My father described his boyhood job of listening in the corn fields. He was eleven. He’d lie down at the head of a few rows, rest his latest Horatio Alger on his belly, and read. And listen to the quiet rustle of the ripening corn and occasionally cock his head for an undercurrent of chomping,at which he would burst to his feet and go galloping down the rows to chase off Bobby Coon. /images/158501racmed.gif)
Dad knew that he had to do the job right since raccoons can wreck the harvest, taking the ripe ears and leaving only green husks, bare ears, half-eaten corn. But this isn’t a piece about Dad or raccoons. It’s about the listening.
I thought of Dad’s listening gig because sometimes in this Cape Cod house with all our family strewn around reading out loud and silently, with books or iPads, I listen to the sound of it, the sound of reading, and think it must be a little like listening at the cornrows.
The sound of our family, aged 8 months to 64 (years, not months alas) as it reads is very satisfying, for lots of reasons, one of them being the breadth and depth–or lack thereof!–of the titles.

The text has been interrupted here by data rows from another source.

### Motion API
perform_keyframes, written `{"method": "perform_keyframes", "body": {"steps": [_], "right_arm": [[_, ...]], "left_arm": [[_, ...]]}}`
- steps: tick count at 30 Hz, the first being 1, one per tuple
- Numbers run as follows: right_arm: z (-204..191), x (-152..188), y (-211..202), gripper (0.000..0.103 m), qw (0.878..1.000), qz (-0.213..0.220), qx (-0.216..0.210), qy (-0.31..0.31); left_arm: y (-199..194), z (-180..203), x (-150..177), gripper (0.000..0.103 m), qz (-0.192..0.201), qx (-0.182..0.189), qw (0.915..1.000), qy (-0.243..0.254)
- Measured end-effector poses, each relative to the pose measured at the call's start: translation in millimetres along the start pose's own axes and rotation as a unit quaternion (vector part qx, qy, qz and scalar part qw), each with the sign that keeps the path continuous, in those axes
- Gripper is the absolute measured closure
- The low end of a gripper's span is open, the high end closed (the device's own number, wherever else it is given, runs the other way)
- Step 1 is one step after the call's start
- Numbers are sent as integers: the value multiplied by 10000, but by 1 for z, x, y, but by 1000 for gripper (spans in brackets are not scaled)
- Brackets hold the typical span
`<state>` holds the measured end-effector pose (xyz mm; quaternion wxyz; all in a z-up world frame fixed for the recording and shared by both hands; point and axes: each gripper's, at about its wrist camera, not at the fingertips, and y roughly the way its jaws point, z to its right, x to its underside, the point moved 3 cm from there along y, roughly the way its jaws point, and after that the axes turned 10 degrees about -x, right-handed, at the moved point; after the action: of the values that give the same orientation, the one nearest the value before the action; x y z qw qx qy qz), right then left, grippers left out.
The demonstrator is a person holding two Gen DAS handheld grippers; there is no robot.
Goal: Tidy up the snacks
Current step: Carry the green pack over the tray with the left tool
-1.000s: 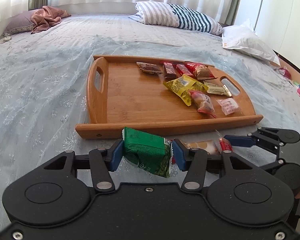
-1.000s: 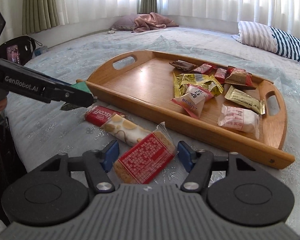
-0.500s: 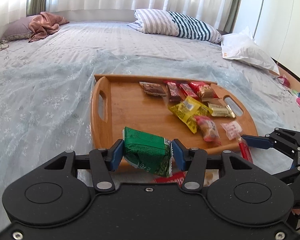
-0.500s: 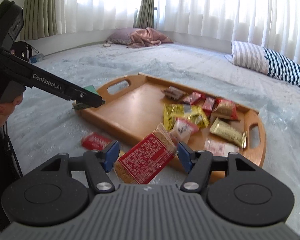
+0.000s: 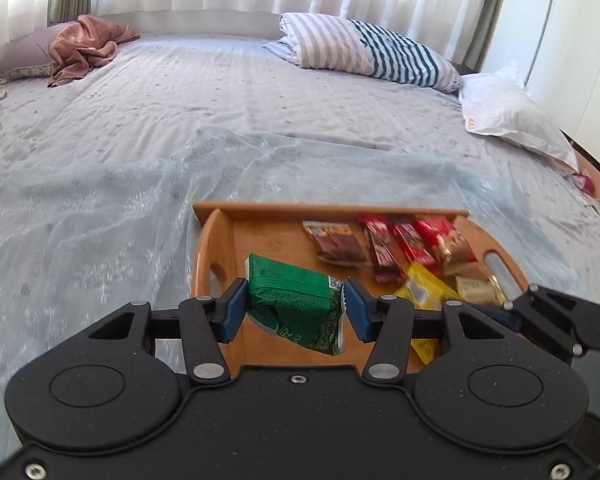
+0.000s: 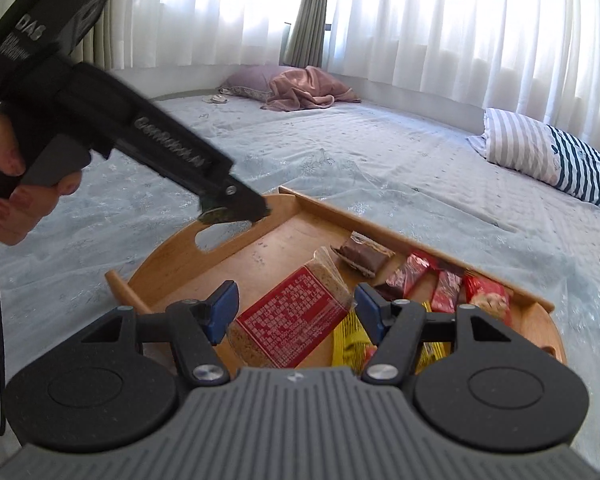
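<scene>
Bed (image 5: 180, 128) fills both views, pale blue cover, sheer curtains across the top; striped pillow (image 5: 364, 52) upper right in left view; pink cloth (image 5: 88, 46) upper left; likely a soft, uneven base, hence the rigid tray.
Wooden tray (image 5: 216, 240) lower centre; snacks lined along its far right side, near left floor bare; probably the drop zone.
Left gripper (image 5: 294, 308) pinching green packet (image 5: 292, 300) above the tray's left end; jaws pressed on both its sides.
Right gripper (image 6: 294, 312) pinching red cracker packet (image 6: 296, 316), tilted, over the tray.
</scene>
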<state>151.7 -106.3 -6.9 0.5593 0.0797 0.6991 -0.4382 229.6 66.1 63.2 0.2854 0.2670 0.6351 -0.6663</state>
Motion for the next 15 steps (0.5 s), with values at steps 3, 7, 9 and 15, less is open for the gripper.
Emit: {"method": "perform_keyframes", "body": {"steps": [3, 7, 9, 15], "right_arm": [[5, -4, 17, 37, 9999, -88, -55, 74], [13, -7, 37, 37, 9996, -203, -82, 168], [17, -8, 44, 37, 9993, -265, -101, 237], [30, -9, 64, 36, 9982, -449, -109, 391]], "left_arm": [[23, -1, -14, 54, -107, -147, 9998, -65], [54, 0, -26, 54, -281, -203, 9993, -159], [69, 0, -30, 54, -387, -232, 9988, -212], [100, 0, -33, 54, -562, -335, 9975, -279]]}}
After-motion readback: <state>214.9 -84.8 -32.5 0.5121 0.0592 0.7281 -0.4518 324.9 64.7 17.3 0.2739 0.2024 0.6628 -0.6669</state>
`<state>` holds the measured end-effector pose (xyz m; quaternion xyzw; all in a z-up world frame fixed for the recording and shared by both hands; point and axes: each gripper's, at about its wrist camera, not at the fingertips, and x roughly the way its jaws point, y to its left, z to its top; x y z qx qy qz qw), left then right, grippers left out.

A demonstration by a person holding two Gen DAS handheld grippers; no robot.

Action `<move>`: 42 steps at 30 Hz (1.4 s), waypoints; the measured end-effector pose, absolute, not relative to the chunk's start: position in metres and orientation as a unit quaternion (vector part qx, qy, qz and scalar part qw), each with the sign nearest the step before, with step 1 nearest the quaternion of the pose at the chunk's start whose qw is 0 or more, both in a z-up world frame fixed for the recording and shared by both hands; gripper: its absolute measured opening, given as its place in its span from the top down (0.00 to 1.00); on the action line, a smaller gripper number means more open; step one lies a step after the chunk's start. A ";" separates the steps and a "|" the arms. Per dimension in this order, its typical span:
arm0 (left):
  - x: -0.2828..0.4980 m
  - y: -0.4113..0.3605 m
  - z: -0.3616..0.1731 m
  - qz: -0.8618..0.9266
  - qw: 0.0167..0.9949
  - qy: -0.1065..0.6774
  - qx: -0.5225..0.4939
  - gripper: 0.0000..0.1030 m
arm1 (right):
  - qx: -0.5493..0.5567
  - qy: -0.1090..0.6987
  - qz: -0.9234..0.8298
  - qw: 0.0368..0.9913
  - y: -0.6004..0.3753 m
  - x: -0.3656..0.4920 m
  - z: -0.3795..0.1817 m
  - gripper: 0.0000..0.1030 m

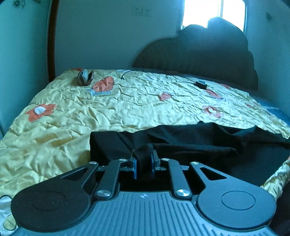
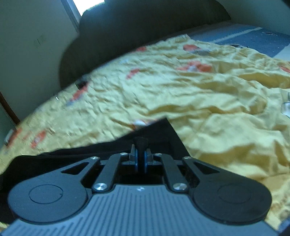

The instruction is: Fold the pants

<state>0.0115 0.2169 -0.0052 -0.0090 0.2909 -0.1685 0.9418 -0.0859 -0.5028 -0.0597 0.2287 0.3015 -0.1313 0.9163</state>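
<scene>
Left hand-held gripper (image 1: 144,161) — jaws drawn close together, blue pads clamped on a bunched fold of the black pants (image 1: 190,143); a knob of the dark cloth stands up between and above the pads.

Right hand-held gripper (image 2: 141,158) — jaws likewise nearly together, pinching a thin pleat of the same pants (image 2: 154,134); a small tuft of fabric pokes up past the fingertips.

Pants: black, lying across the near part of the bed on the quilt (image 1: 108,109). In the left wrist view they spread rightward from the gripper in loose folds, with one straight edge on the left. In the right wrist view a pointed corner of the cloth reaches onto the quilt ahead of the gripper, and the rest trails off to the left.

Quilt: yellow, shiny, heavily creased, with orange and pale blue flower patches; covers most of the bed.

Headboard (image 1: 199,59): dark, padded, scalloped outline, at the far right of the bed in the left wrist view.

Small folded dark object (image 1: 85,77): stands on the quilt at the far left, well apart from the pants.

Black cable and small black box (image 1: 201,84): on the quilt near the headboard.

Window (image 1: 213,12): bright, behind the headboard.

Right wrist view is blurred; fine detail is not readable there.
</scene>
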 end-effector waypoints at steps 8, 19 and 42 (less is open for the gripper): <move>0.008 0.218 -0.014 -0.175 0.937 0.301 0.006 0.87 | 0.174 0.349 -0.195 0.900 -0.492 -0.103 -0.053 0.66; -0.001 0.226 -0.012 -0.184 0.939 0.290 -0.007 0.87 | 0.358 0.269 -0.191 0.874 -0.534 -0.115 -0.043 0.57; -0.019 0.233 -0.017 -0.194 0.938 0.280 0.066 0.86 | -0.099 0.293 0.124 0.943 -0.208 -0.008 -0.017 0.59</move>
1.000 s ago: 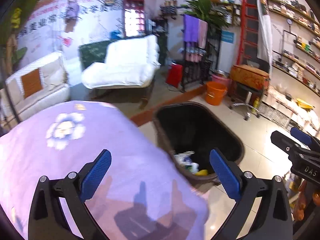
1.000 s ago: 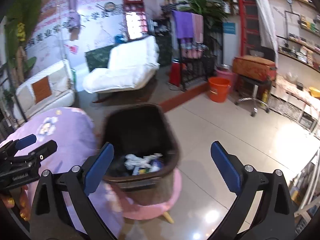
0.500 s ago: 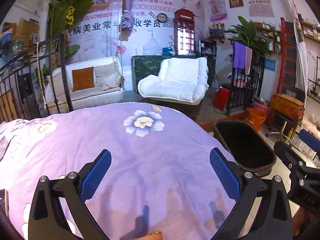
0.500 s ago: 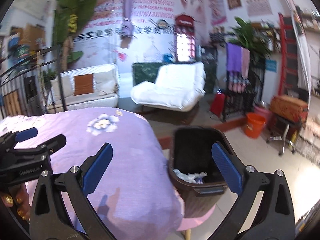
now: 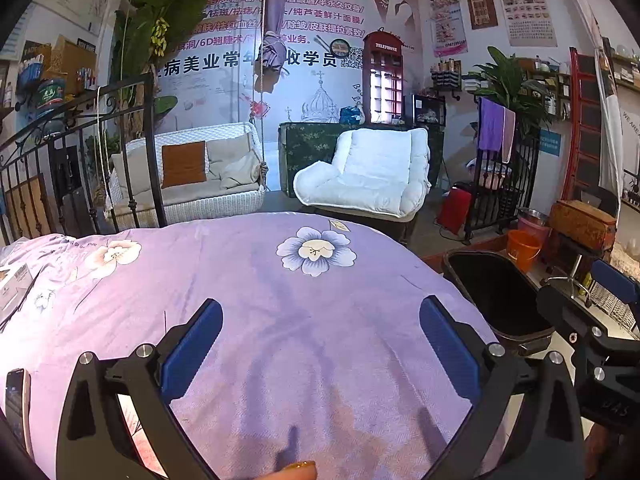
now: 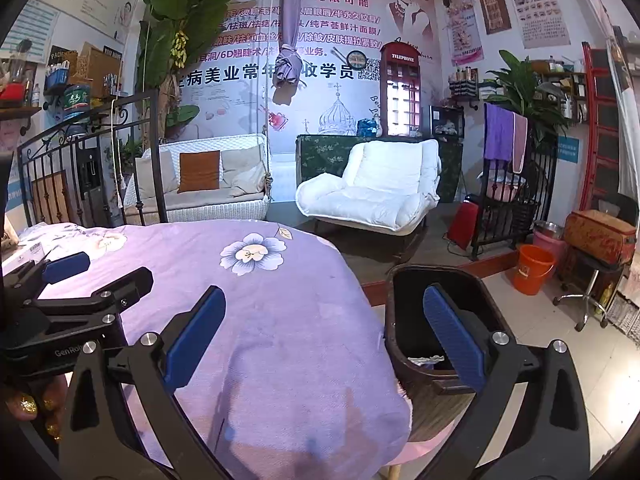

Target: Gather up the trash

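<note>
A dark brown trash bin [image 6: 436, 384] stands on the floor at the right edge of the bed, with white crumpled trash [image 6: 426, 360] inside. It also shows in the left wrist view [image 5: 500, 300]. My left gripper [image 5: 320, 348] is open and empty above the purple flowered bedspread [image 5: 280, 300]. My right gripper [image 6: 326, 336] is open and empty, over the bed's right edge and the bin's rim. The left gripper also shows at the left of the right wrist view [image 6: 76, 280].
A phone [image 5: 16, 404] lies at the bed's left edge, with a white box [image 5: 12, 284] further back. A black iron bed frame [image 5: 80, 168], a swing sofa [image 5: 188, 180], a white armchair [image 5: 368, 176] and an orange bucket [image 6: 534, 268] stand beyond.
Both grippers have lifted and swung left from over the bin to face across the bed. The bin now sits at the right of both views.
</note>
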### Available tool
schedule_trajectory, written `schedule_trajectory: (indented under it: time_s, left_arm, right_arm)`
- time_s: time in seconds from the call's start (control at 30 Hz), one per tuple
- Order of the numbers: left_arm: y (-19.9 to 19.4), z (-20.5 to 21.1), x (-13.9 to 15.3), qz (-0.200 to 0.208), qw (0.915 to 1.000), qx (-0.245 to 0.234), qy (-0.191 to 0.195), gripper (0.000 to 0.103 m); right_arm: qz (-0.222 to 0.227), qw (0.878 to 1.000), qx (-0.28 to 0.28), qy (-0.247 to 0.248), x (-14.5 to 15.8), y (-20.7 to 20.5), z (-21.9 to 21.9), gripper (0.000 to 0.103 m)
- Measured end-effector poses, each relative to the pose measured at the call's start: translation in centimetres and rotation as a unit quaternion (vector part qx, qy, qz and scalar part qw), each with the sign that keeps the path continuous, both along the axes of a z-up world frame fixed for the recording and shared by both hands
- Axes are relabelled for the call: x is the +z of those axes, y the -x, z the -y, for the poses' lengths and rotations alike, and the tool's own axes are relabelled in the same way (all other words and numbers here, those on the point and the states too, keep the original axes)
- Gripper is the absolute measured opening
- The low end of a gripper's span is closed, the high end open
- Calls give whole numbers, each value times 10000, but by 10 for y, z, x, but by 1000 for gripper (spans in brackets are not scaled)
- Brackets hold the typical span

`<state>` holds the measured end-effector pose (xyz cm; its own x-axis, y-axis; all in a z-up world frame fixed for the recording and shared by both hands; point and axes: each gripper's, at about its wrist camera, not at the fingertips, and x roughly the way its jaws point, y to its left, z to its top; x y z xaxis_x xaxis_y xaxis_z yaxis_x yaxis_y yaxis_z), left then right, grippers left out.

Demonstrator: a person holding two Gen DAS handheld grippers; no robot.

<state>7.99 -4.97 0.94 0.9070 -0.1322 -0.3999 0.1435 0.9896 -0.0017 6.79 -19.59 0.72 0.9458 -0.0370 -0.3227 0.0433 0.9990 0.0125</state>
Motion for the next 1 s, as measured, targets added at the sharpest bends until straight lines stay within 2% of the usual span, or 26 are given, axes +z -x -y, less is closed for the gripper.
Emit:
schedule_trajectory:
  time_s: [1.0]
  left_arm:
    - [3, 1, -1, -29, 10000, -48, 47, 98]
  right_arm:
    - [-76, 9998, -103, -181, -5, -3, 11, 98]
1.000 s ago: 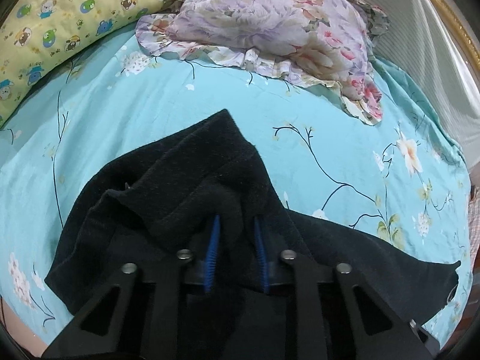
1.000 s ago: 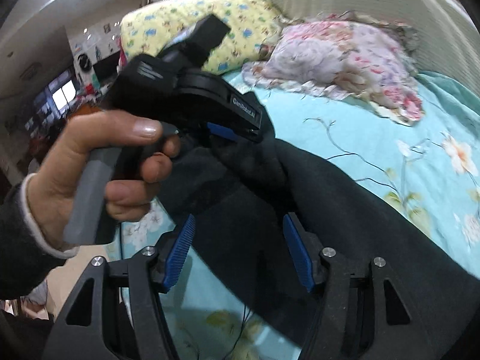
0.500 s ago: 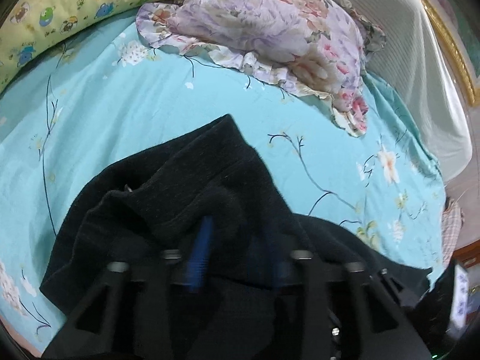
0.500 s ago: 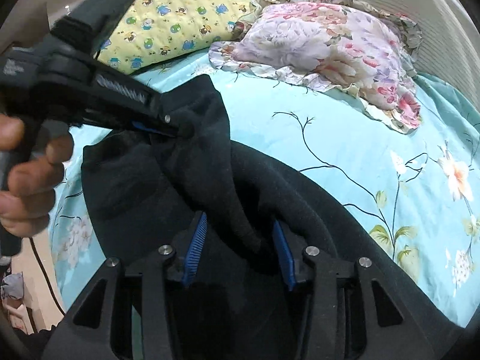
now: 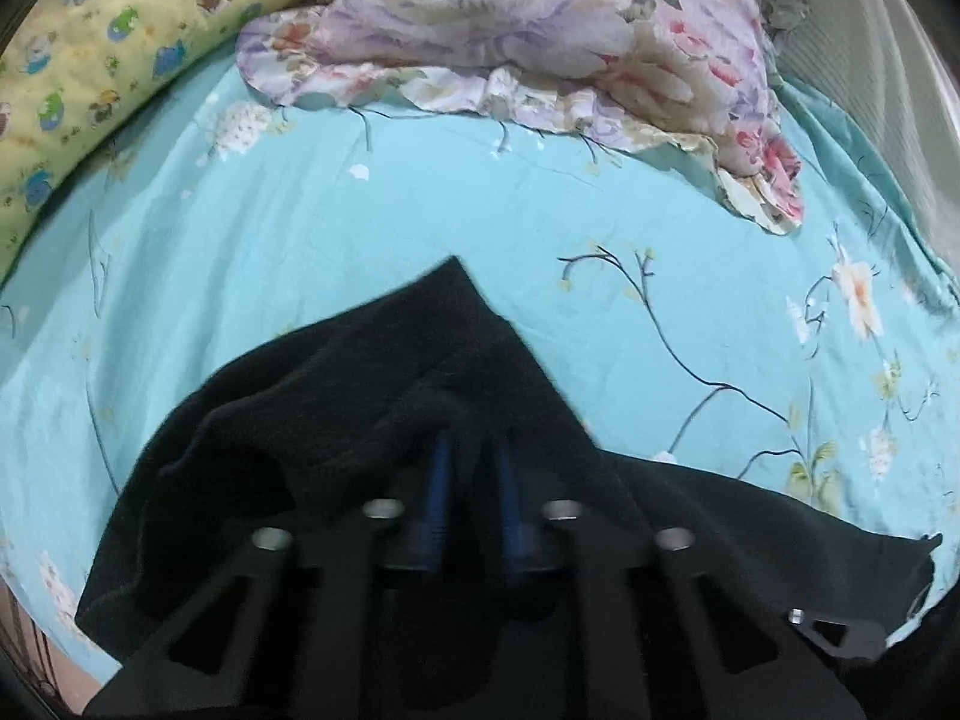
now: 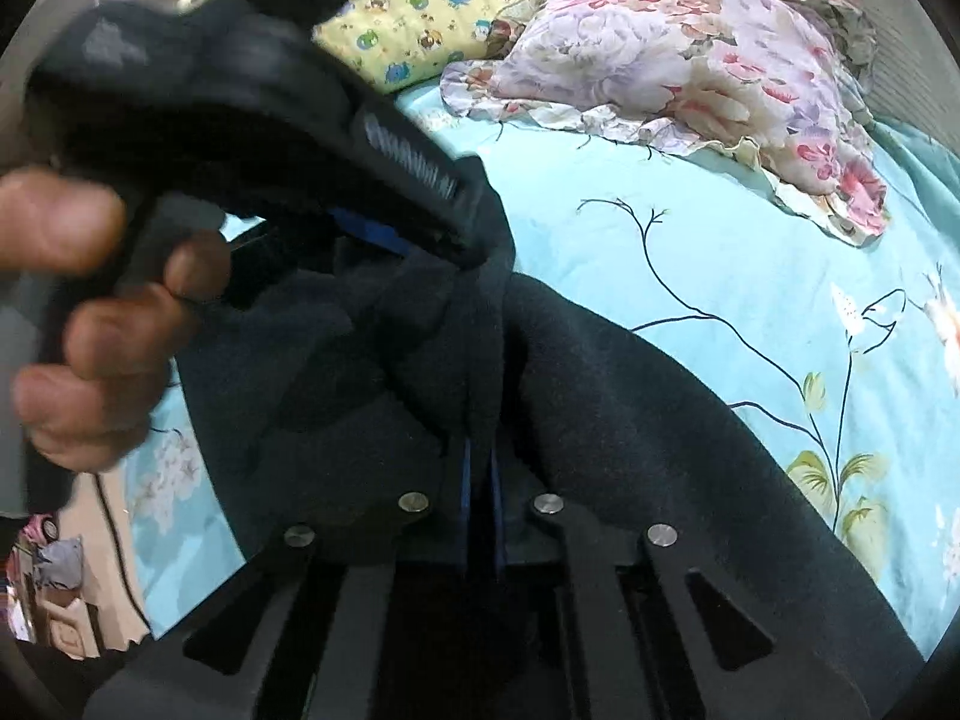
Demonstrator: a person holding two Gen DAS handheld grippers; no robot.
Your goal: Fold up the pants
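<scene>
Black pants (image 5: pixel 372 396) lie bunched on the turquoise floral bed sheet (image 5: pixel 420 210). My left gripper (image 5: pixel 471 468) is shut on a fold of the pants; its blue pads pinch the cloth near the bottom of the left wrist view. In the right wrist view the pants (image 6: pixel 630 408) drape over my right gripper (image 6: pixel 478 468), which is shut on a ridge of the cloth. The left gripper (image 6: pixel 468 240), held in a hand, shows there at upper left, clamped on the same ridge a little farther along.
A pink and lilac floral pillow (image 5: pixel 540 30) lies at the head of the bed. A yellow cartoon-print pillow (image 5: pixel 90 60) lies to its left. A pale padded headboard (image 5: pixel 888 60) runs at the right. The floor and room furniture (image 6: pixel 60 588) show beyond the bed's left edge.
My right gripper has closed from wide open onto a ridge of the pants. The left gripper has kept its hold and come closer to the right one.
</scene>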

Here’s a partial list for these first few days:
Jim Arnonsky’s Crinkleroot’s Visit to Crinkle Cove. (Jim Arnosky also wrote Raccoons and Ripe Corn
just in case you want to follow up on the listening in the corn field topic);
The Sunday New York Times and The Cape Cod Times; Skin by Mo Hayder (“The inner demons of Caffery and Marley make the turmoils of Rankins’ Rebus or Mankell’s Wallender seem puny and adolescent” says the Times of UK; A Dance with Dragons by George Martin (latest installment in the Game of Thrones series-fantasy);
The Name of the Wind by Patrick Rothfuss
(I talk about this one the same way I talked about Lord of the Rings, it’s that good. “I have stolen princesses back from sleeping barrow kings. I burned down the town of Trebon. I have spent the night with Felurian and left with both my sanity and my life. I was expelled from the University at a younger age than most people are allowed in. I tread paths by moonlight that others fear to speak of during day. I have talked to Gods, loved women, and written songs that make the minstrels weep.”) ; The Hunger Games by Suzanne Collins (The Capitol is harsh and cruel and keeps the districts in line by forcing them all to send one boy and one girl between the ages of 12 and 18 to participate in the annual Hunger Games, a fight to the death on live TV. The heroine is 16 and she.is.just.great. I love her.) ; Where’s Spot? by Eric Carle; Maizy Takes a Bath by Lucy Cousins;
The Little Red Lighthouse and the Great Gray Bridge by Hildegarde Swift and Lynd Ward (of The Biggest Bear fame): it’s the story of the fat and red and jolly lighthouse that sits on the bank of the Hudson River near the great, gray, and powerful George Washington Bridge. A storm shows everyone that we still need this tiny guy.) ;
Gooney Bird Greene by Lois Lowry (I love this kids’ book: Gooney Bird is a fine storyteller, and her message to her classmates–that “they too have stories to share–is a good one,” says The Horn Book. Gooney Bird comes to her new school wearing pajamas and cowboy boots one day and a polka-dot T-shirt and tutu on another.; The Diamond Age
by Neal Stephenson 
(it imagines a future in which nano-technology has made life both simpler and more complicated).
More titles to come, but we’re swimming and biking and cooking and eating and talking and sleeping and going out for ice cream (again and again, and yes again and we’ve only been here three days!). I mean there’s more to do than read around here, but I’ll keep listening!